The Sampler will take the DataSet as input, number of samples required and
a function which determines the relative probability of a particular element
being picked, apart from specifying whether the elements should be sampled with
replacement or without replacement.
Let me know your thoughts. I'll work out a version in the meantime. If this
is desirable, I will file a JIRA ticket and open a separate PR.

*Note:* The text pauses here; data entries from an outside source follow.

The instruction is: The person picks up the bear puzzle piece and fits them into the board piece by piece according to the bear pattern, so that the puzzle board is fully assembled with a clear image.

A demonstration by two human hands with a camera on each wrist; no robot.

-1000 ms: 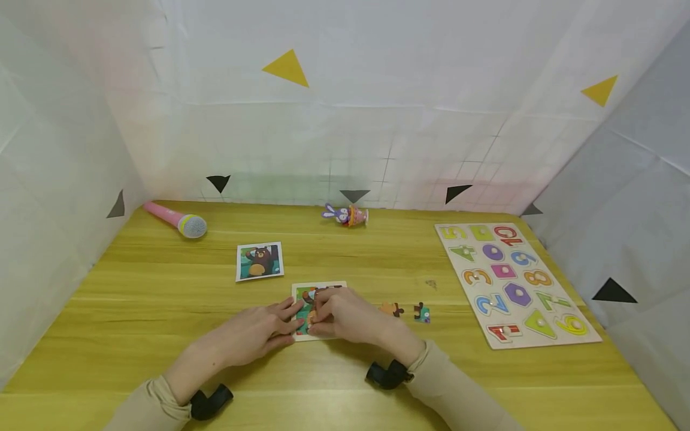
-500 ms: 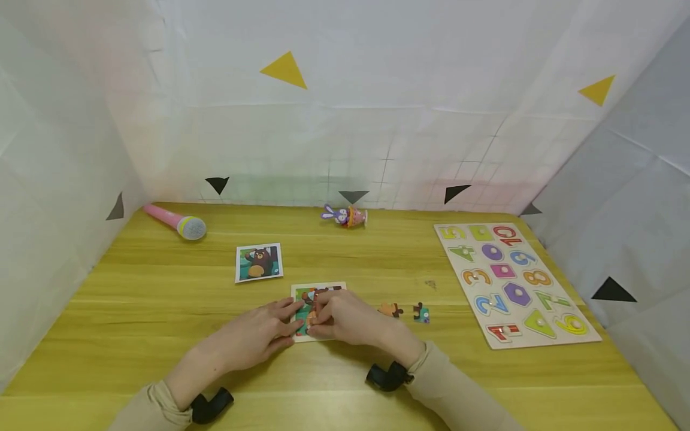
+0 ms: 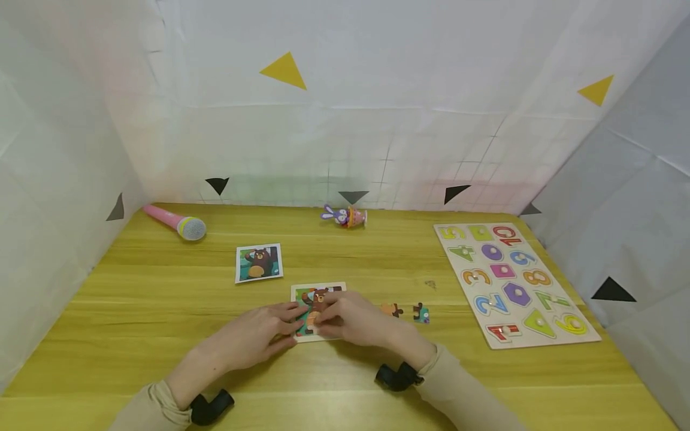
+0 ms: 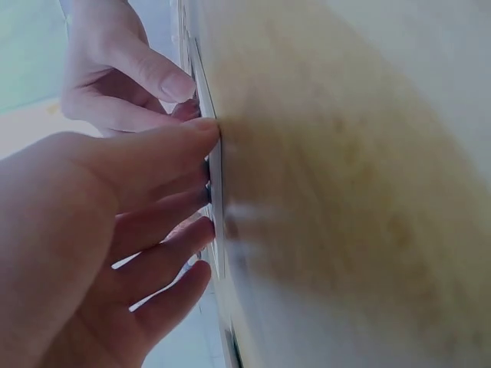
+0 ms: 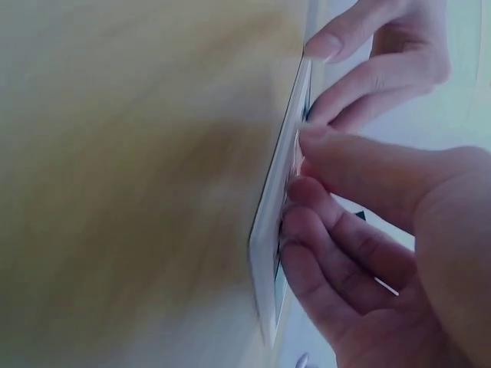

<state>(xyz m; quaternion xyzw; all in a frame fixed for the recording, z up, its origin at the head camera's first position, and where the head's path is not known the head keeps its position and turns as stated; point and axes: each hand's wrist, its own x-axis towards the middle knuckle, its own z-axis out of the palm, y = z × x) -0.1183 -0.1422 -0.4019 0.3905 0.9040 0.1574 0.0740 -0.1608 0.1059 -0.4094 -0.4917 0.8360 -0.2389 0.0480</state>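
Observation:
In the head view a small bear puzzle [image 3: 299, 290] in a pale frame lies on the table between both hands. My left hand [image 3: 253, 335] rests its fingertips on the frame's left side; in the left wrist view its thumb [image 4: 176, 146] is at the near edge. My right hand [image 3: 358, 320] touches the puzzle's right half with bent fingers and covers that part. The right wrist view shows the thumb and fingertips [image 5: 303, 222] against the board's face; no lifted piece shows between them. Two loose puzzle pieces, one orange-brown [image 3: 392, 309] and one teal [image 3: 422, 313], lie right of the hand.
A bear picture card [image 3: 259, 263] lies beyond the left hand. A pink toy microphone [image 3: 175, 222] is at the back left, a rabbit toy [image 3: 345, 216] at the back middle. A wooden number board [image 3: 517, 287] lies on the right.
My right hand has shifted slightly to the right across the puzzle, uncovering more of the bear's head and body. My left hand stays at the frame's left side.

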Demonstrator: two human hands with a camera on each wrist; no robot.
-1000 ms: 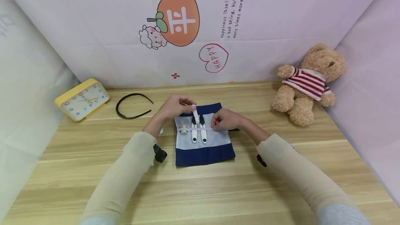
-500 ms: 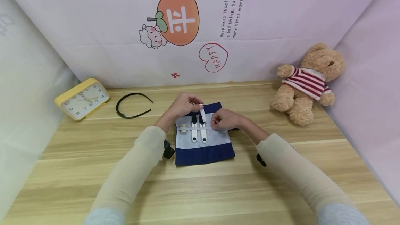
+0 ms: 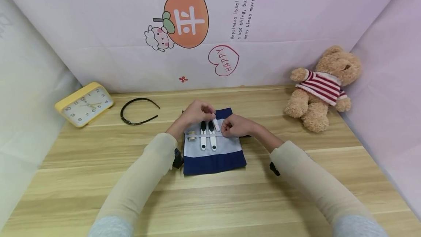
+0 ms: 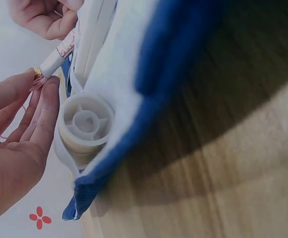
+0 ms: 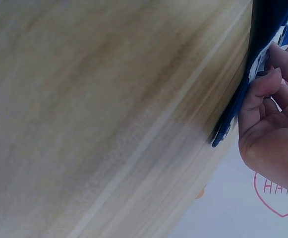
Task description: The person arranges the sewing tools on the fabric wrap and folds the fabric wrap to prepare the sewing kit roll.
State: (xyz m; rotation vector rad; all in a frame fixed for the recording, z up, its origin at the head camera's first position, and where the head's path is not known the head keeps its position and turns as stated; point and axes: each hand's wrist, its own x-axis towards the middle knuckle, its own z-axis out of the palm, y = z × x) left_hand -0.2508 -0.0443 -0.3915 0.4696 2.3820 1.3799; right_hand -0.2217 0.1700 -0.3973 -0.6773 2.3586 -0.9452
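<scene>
Left hand (image 3: 197, 113) pinches white stick (image 3: 216, 124) over navy-grey case (image 3: 214, 164), just right of white-handled tools (image 3: 213, 142); right hand (image 3: 238, 125) pinches strap (image 3: 218, 134), right of stick.

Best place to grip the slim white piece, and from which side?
Probably its upper end, pinched from above left, as the left hand does: the slim white piece tilts, lower end down toward the strap, so that end should stay free.

Pouch (image 3: 215, 164) navy, pale grey; stick (image 3: 215, 123) white, pink; teddy's sweater (image 3: 321, 86) striped red, white.
</scene>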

> Add Initialization schemes for K-means clustering
> -------------------------------------------------
>
> Key: FLINK-2131
> URL: https://issues.apache.org/jira/browse/FLINK-2131
> Project: Flink
> Issue Type: Task
> Components: Machine Learning Library
> Reporter: Sachin Goel
> Assignee: Sachin Goel
>
> The Lloyd's [KMeans] algorithm takes initial centroids as its input. However,
> in case the user doesn't provide the initial centers, they may ask for a
> particular initialization scheme to be followed. The most commonly used are
> these:
> 1. Random initialization: Self-explanatory
> 2. kmeans++ initialization: http://ilpubs.stanford.edu:8090/778/1/2006-13.pdf
> 3. kmeans|| : http://theory.stanford.edu/~sergei/papers/vldb12-kmpar.pdf
> For very large data sets, or for large values of k, the kmeans|| method is
> preferred as it provides the same approximation guarantees as kmeans++ and
> requires lesser number of passes over the input data.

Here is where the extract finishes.